- _TASK BRIEF_: From the line that contains "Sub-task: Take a" through the end of the records below, write out each line exactly as it appears, but not the pictures.

(Source records)
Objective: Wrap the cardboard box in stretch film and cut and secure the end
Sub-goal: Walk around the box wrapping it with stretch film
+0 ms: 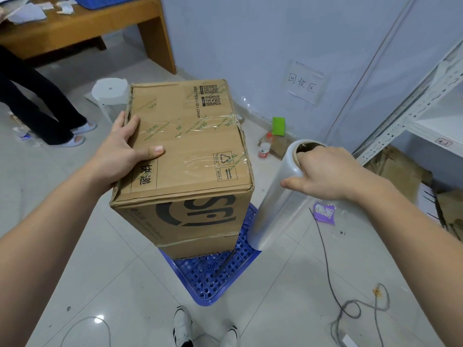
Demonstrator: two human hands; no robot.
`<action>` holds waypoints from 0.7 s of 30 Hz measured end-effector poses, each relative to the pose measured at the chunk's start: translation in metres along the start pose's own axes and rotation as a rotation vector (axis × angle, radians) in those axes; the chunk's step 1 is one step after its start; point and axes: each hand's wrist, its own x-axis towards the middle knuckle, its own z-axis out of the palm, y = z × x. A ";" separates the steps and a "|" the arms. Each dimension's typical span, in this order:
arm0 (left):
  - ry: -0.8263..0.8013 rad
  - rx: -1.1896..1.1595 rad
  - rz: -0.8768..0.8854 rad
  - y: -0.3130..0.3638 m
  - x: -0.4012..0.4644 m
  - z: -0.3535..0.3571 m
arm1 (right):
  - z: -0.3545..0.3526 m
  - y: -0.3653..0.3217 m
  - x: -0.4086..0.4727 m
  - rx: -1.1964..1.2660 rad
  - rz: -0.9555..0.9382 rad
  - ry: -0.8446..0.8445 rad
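Note:
A tall brown cardboard box with clear tape and black print stands upright on a blue perforated plastic pallet. My left hand grips its top left edge, thumb lying flat on the top face. To the right of the box, my right hand holds a roll of clear stretch film by its upper end, fingers hooked into the cardboard core, thumb along the outside. The roll hangs tilted just beside the box's right side; whether film touches the box I cannot tell.
A white paper roll stands behind the box. A person's legs and a wooden table are at the back left. White metal shelving, flattened cardboard and cables lie on the right. My shoes are at the bottom.

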 end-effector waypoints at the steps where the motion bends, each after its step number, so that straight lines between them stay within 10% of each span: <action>1: 0.000 -0.002 0.000 0.001 0.000 0.000 | 0.002 -0.001 0.000 -0.007 -0.004 -0.008; 14: 0.021 -0.015 -0.008 -0.001 0.003 0.001 | 0.029 0.008 -0.026 -0.008 -0.445 0.283; 21: 0.041 -0.051 0.009 0.008 0.008 0.008 | 0.030 0.000 -0.028 -0.050 -0.379 0.304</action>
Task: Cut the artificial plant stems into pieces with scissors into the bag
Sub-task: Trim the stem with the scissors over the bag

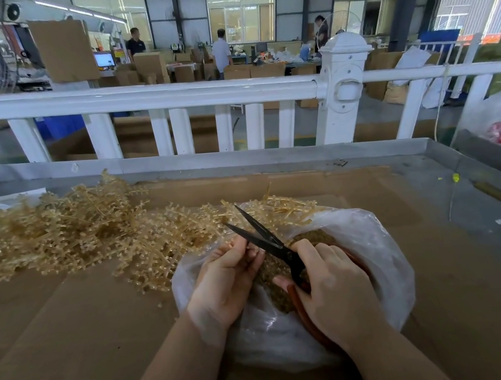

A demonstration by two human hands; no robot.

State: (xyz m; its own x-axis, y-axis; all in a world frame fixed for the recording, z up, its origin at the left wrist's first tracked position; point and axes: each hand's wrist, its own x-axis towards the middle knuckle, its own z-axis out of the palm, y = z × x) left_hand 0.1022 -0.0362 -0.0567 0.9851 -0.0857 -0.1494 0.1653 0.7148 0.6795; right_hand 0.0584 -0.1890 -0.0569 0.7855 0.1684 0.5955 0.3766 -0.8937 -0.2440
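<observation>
A single wide-angle view from the person's head looks forward and down, close over the hands, the left hand (228, 283) and the right hand (332, 290), at the near edge of the tabletop (69, 325). Its upper part faces outward past a white railing (135, 98) into a workshop hall, with straight lines bowed by the lens.

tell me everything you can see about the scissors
The scissors have two long, dark, pointed blades, which stand open in a V aimed up and away from the person. Their handles look reddish-brown. The right hand grips the handles, above the open clear plastic bag. The left hand is beside the blades at their left.
</observation>
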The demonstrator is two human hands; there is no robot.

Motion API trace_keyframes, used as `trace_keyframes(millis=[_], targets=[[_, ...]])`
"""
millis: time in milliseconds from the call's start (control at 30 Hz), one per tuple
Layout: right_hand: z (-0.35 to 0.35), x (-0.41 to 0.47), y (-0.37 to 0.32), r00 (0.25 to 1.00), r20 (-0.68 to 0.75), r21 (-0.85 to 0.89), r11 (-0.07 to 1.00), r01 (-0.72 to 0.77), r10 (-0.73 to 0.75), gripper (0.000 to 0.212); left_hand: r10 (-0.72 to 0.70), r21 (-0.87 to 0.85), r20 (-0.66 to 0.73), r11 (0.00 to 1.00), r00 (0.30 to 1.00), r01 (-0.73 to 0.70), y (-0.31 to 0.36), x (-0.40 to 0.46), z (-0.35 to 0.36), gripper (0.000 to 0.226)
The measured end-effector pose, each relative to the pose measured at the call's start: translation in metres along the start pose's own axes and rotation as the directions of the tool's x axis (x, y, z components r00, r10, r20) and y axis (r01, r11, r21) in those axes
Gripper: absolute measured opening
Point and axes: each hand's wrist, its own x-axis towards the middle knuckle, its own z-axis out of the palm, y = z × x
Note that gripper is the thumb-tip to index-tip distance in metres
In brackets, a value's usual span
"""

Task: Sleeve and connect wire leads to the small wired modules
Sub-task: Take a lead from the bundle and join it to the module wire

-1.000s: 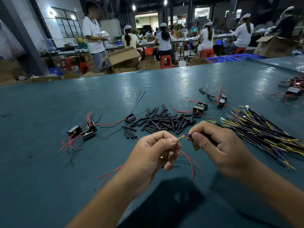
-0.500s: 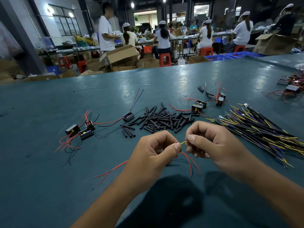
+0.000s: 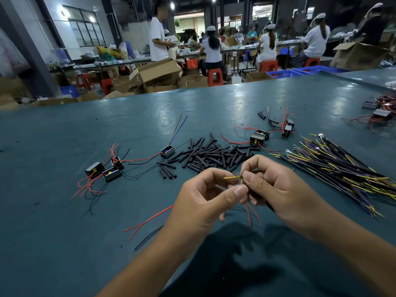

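My right hand (image 3: 276, 189) pinches a thin yellow wire lead (image 3: 232, 178) between thumb and forefinger, its bare tip pointing left. My left hand (image 3: 205, 198) is curled just left of it, thumb touching my right fingers; what it holds is hidden, but red wires (image 3: 252, 214) hang below both hands and trail left across the table. A pile of black sleeve pieces (image 3: 214, 154) lies just beyond my hands. Small black wired modules sit at left (image 3: 107, 171), centre (image 3: 167, 151) and right (image 3: 259, 137).
A bundle of black, yellow and purple wire leads (image 3: 338, 168) lies on the green table (image 3: 64, 232) at right. More modules (image 3: 380, 113) sit at the far right edge. Beyond the table are cardboard boxes (image 3: 156, 71), red stools and several workers.
My hands have closed together and risen slightly. The yellow lead now sticks out further to the left from my right fingers. The person standing in the background has walked right.
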Motion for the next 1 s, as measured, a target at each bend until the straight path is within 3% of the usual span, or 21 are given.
trace_keyframes(millis=[133, 267, 400, 567, 767, 1000], targets=[[0.002, -0.002, 0.001, 1.0, 0.019, -0.018, 1.0, 0.008, -0.007, 0.013, 0.096, 0.055, -0.115, 0.994, 0.989, -0.09, -0.003, -0.001, 0.007, 0.016], [0.005, -0.003, -0.001, 0.999, 0.003, -0.208, 0.978, 0.036, -0.036, 0.013, 0.111, -0.046, -0.156, 0.992, 0.981, -0.119, -0.002, -0.001, 0.01, 0.007], [0.008, -0.006, -0.002, 0.998, -0.032, -0.315, 0.948, 0.046, -0.059, 0.007, 0.129, 0.101, -0.193, 0.989, 0.973, -0.111, -0.006, -0.002, 0.008, 0.007], [0.008, -0.006, -0.004, 0.986, -0.108, -0.449, 0.891, 0.065, -0.126, 0.011, 0.13, 0.153, -0.22, 0.983, 0.967, -0.097, -0.007, 0.0, 0.008, 0.008], [0.011, -0.008, -0.004, 0.974, -0.15, -0.497, 0.864, 0.077, -0.173, 0.016, -0.048, -0.046, -0.27, 0.998, 0.962, 0.037, -0.008, 0.0, 0.01, 0.016], [0.007, -0.009, -0.009, 0.975, -0.174, -0.442, 0.896, 0.045, -0.135, 0.011, -0.016, -0.044, -0.231, 0.999, 0.973, 0.006, -0.007, -0.001, 0.014, 0.014]])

- _WRITTEN SOLUTION_:
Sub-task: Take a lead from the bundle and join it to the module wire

-1.000s: 
-0.500s: 
+0.000s: 

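My right hand (image 3: 276, 189) pinches a thin yellow wire lead (image 3: 232, 178) between thumb and forefinger, its bare tip pointing left. My left hand (image 3: 205, 198) is curled just left of it, thumb touching my right fingers; what it holds is hidden, but red wires (image 3: 252, 214) hang below both hands and trail left across the table. A pile of black sleeve pieces (image 3: 214, 154) lies just beyond my hands. Small black wired modules sit at left (image 3: 107, 171), centre (image 3: 167, 151) and right (image 3: 259, 137).
A bundle of black, yellow and purple wire leads (image 3: 338, 168) lies on the green table (image 3: 64, 232) at right. More modules (image 3: 380, 113) sit at the far right edge. Beyond the table are cardboard boxes (image 3: 156, 71), red stools and several workers.
My hands have closed together and risen slightly. The yellow lead now sticks out further to the left from my right fingers. The person standing in the background has walked right.
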Motion for the next 1 s, as measured, a target at each bend until the straight path is within 3% of the usual span, or 21 are given.
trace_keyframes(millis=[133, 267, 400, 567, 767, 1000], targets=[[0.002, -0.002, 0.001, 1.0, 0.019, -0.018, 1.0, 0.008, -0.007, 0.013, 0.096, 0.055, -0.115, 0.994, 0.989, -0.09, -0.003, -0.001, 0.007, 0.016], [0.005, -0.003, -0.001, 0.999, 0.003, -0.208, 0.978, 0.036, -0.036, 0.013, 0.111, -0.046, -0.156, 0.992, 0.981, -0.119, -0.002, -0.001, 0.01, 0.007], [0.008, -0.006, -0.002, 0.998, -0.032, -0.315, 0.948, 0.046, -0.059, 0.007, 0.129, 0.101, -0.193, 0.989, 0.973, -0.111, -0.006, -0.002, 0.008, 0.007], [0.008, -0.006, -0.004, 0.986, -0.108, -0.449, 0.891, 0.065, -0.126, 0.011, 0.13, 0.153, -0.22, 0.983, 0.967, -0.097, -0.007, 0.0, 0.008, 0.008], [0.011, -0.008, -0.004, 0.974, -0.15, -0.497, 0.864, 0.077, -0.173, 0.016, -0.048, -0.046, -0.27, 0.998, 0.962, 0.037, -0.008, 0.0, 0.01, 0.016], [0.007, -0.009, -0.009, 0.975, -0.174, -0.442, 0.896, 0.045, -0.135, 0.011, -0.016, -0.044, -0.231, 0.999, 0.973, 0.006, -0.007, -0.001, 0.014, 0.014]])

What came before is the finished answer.